• [HOW TO COMPLETE THIS TASK] Images excepted, the data below must be repeated exactly.

== Segment start ==

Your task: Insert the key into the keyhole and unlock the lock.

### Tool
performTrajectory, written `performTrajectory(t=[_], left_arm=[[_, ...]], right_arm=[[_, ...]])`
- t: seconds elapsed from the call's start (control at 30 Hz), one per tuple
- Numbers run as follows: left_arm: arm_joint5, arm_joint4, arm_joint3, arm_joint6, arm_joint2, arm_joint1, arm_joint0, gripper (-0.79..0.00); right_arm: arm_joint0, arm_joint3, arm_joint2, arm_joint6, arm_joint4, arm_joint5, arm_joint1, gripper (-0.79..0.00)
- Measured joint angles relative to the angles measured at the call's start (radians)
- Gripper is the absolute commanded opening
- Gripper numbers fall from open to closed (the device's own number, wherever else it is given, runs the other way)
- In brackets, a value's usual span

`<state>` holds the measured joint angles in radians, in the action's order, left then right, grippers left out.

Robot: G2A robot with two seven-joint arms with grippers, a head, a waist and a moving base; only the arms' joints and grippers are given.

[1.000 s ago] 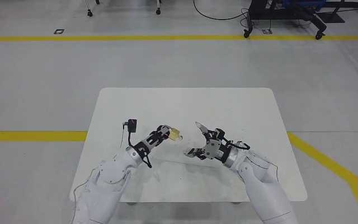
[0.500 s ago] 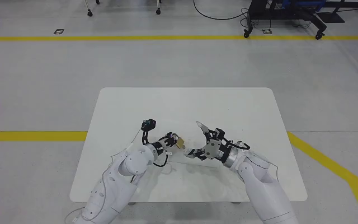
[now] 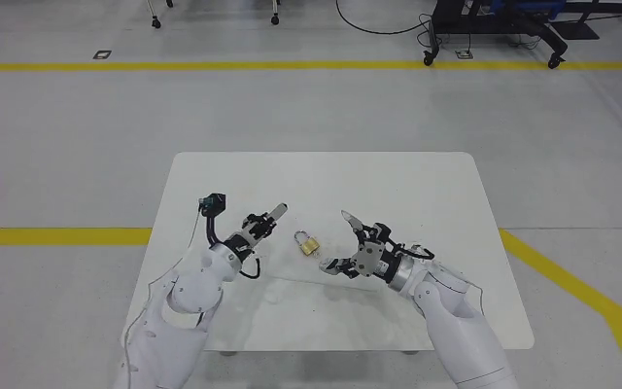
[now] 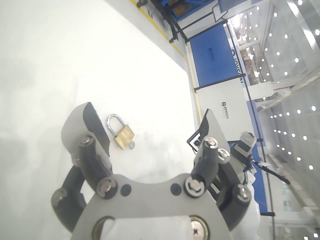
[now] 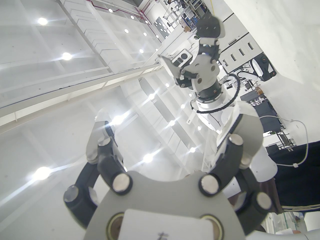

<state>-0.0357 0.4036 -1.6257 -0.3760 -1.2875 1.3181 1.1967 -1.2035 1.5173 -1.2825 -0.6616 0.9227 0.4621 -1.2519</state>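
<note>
A brass padlock [image 3: 307, 243] with a silver shackle lies flat on the white table [image 3: 408, 185], between the two grippers. In the left wrist view the padlock [image 4: 121, 132] has a small silver key [image 4: 131, 145] sticking out of its bottom end. My left gripper [image 3: 267, 219] hangs open just left of the padlock, nothing between its fingers [image 4: 92, 126]. My right gripper [image 3: 340, 243] is open just right of the padlock, its jaws spread wide and empty. The right wrist view looks past its own open gripper [image 5: 172, 131] at the left gripper [image 5: 185, 68].
Bare white tabletop extends on all sides of the padlock. The table's near edge [image 3: 321, 350] lies below both forearms. Yellow floor lines [image 3: 68, 235] run past the table on either side.
My left gripper held the padlock in the air in both earlier frames; now the padlock lies on the table and that gripper has drawn back left, open. The right arm has not moved.
</note>
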Motion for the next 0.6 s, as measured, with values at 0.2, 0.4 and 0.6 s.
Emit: performTrajectory(t=[0.2, 0.4, 0.6], left_arm=[[0.010, 0.182, -0.164, 0.074, -0.114, -0.026, 0.128, 0.000], [0.003, 0.323, -0.245, 0.202, -0.183, -0.036, 0.242, 0.000], [-0.057, 0.495, -0.262, 0.274, -0.245, -0.046, 0.338, 0.000]], right_arm=[[-0.082, 0.058, -0.116, 0.011, -0.277, -0.320, 0.030, 0.000], [-0.189, 0.158, -0.251, 0.249, -0.530, -0.538, 0.047, 0.000], [-0.248, 0.208, -0.280, 0.632, -0.913, -0.592, 0.044, 0.000]])
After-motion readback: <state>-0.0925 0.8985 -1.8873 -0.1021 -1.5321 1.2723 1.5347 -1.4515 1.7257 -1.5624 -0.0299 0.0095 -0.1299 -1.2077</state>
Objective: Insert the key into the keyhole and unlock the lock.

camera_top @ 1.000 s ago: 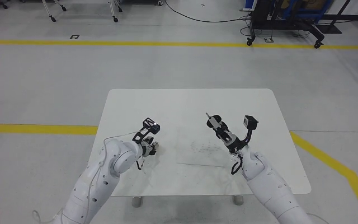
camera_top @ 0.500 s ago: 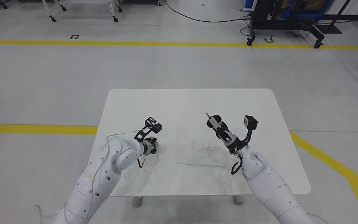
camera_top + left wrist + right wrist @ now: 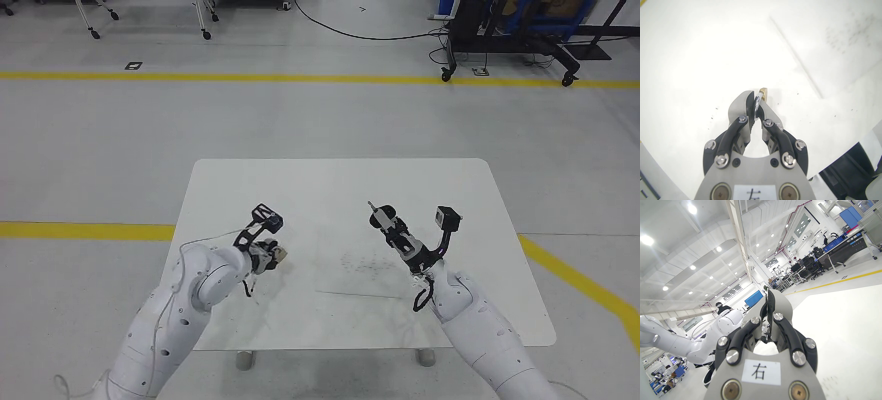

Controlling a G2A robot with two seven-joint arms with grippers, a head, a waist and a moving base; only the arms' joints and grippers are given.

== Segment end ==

• [EXERCISE RESULT]
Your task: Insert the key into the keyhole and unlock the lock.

### Tool
performTrajectory, written `performTrajectory(t=[_], left_arm=[[_, ...]], right_arm=[[_, ...]])`
- t: seconds elapsed from the call's start (control at 30 Hz), one per tuple
- Numbers run as follows: left_arm: arm_joint5, arm_joint4, arm_joint3, arm_joint6, arm_joint2, arm_joint1, arm_joint0, gripper (-0.79..0.00); right_arm: arm_joint0, arm_joint3, arm_joint2, arm_joint6, arm_joint4, arm_joint5, arm_joint1, gripper (-0.79..0.00)
- Measured joint angles relative to the angles measured at the call's start (radians)
- Gripper is the absolute commanded opening
- Gripper numbers fall from open to closed (the device's own number, wherever else it is given, runs the other way)
- In brackets, a value's usual span

`<state>` holds the measured joint angles in radians, in the action's order, left then right, grippers left out.

Robot: G2A robot with two seven-joint arms with grippers, a head, a waist and a moving base; only the arms' joints and grippers are given.

[1.000 s ago] 
[0.500 s ago] 
[now] 
[now] 
[now] 

<state>-0.0357 0.4036 -1.6257 -0.3760 -1.2875 1.3181 1.1967 -1.2035 1.5173 -1.2825 -0.6616 0.9227 0.4621 -1.2519</state>
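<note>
A brass padlock [image 3: 307, 243] with a silver shackle lies flat on the white table [image 3: 408, 185], between the two grippers. In the left wrist view the padlock [image 4: 121, 132] has a small silver key [image 4: 131, 145] sticking out of its bottom end. My left gripper [image 3: 267, 219] hangs open just left of the padlock, nothing between its fingers [image 4: 92, 126]. My right gripper [image 3: 340, 243] is open just right of the padlock, its jaws spread wide and empty. The right wrist view looks past its own open gripper [image 5: 172, 131] at the left gripper [image 5: 185, 68].
Bare white tabletop extends on all sides of the padlock. The table's near edge [image 3: 321, 350] lies below both forearms. Yellow floor lines [image 3: 68, 235] run past the table on either side.
My left gripper held the padlock in the air in both earlier frames; now the padlock lies on the table and that gripper has drawn back left, open. The right arm has not moved.
</note>
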Motion for the next 0.6 s, as measured, with values at 0.2, 0.4 and 0.6 s.
Emit: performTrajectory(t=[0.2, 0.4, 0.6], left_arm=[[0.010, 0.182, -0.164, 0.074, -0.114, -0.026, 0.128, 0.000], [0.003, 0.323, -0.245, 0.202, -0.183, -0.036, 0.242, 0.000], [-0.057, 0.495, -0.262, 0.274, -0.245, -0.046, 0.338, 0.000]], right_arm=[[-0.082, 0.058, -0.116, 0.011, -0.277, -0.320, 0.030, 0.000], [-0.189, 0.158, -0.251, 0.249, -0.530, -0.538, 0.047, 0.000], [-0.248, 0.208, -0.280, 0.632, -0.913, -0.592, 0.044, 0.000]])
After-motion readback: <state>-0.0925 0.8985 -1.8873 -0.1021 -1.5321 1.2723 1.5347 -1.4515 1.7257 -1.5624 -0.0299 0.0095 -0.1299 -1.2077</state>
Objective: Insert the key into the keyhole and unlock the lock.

camera_top @ 1.000 s ago: 
camera_top @ 0.500 s ago: 
camera_top + left wrist + right wrist @ now: 

Controlling a G2A robot with two seven-joint arms with grippers, a head, a waist and a moving base; only the arms' joints and grippers are given.

With this, the answer is complete.